Embora os problemas científicos ofereçam um campo livre, sem compromisso com
esta ou aquela direção filosófica, as complicações começam justamente com a
interpretação. Em matéria interpretativa, seja qual for o objeto da discussão, é
difícil, dificílimo evitar as discordâncias, as colisões de escolas e tendências
doutrinárias. Há ocasiões, entretanto, em que se pode partir de uma base comum,
deixando de lado umas tantas particularidades ou contornando os “pontos de
atrito” a fim de que haja, inicialmente, condições para encarar certos fenômenos
pelo mesmo prisma, visando à compreensão geral.
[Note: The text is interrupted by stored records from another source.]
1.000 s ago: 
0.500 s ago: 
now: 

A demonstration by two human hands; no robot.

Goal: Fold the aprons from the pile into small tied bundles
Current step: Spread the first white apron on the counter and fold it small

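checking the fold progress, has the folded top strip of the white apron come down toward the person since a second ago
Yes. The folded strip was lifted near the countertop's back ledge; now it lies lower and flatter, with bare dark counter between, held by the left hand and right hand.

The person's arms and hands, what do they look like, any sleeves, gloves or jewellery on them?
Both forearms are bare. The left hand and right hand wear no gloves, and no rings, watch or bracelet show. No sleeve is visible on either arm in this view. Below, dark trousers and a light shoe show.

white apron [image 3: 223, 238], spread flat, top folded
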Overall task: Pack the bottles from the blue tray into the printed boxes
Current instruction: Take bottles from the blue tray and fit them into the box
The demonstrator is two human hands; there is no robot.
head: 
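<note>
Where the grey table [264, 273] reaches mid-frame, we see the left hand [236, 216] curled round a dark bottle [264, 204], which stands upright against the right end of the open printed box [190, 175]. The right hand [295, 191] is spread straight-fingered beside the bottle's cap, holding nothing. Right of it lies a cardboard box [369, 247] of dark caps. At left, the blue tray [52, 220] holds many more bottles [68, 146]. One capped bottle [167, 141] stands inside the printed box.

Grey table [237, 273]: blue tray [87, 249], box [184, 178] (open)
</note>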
Nada disto é possível quando não
há espírito inteiramente desapaixonado.
Se, de fato, há pontos irreconciliáveis na discussão de centos assuntos,
também há vez outra, alguma premissa pacífica, alguma tese capaz de levar a
conclusões convergentes ainda que os participantes do debate sejam oriundos de
escolas ou doutrinas diversas, senão antagônicas. Tudo depende, porém, de dois
fatores indispensáveis: em primeiro lugar, o estado de espírito de quem vai
discutir, completamente livre de prevenções; em segundo lugar, a maneira de
formular as questões, procurando situá-las em contexto próprio. Aqui mesmo nesta
Revista, e não faz muito tempo, citamos o caso de um frade dominicano, P.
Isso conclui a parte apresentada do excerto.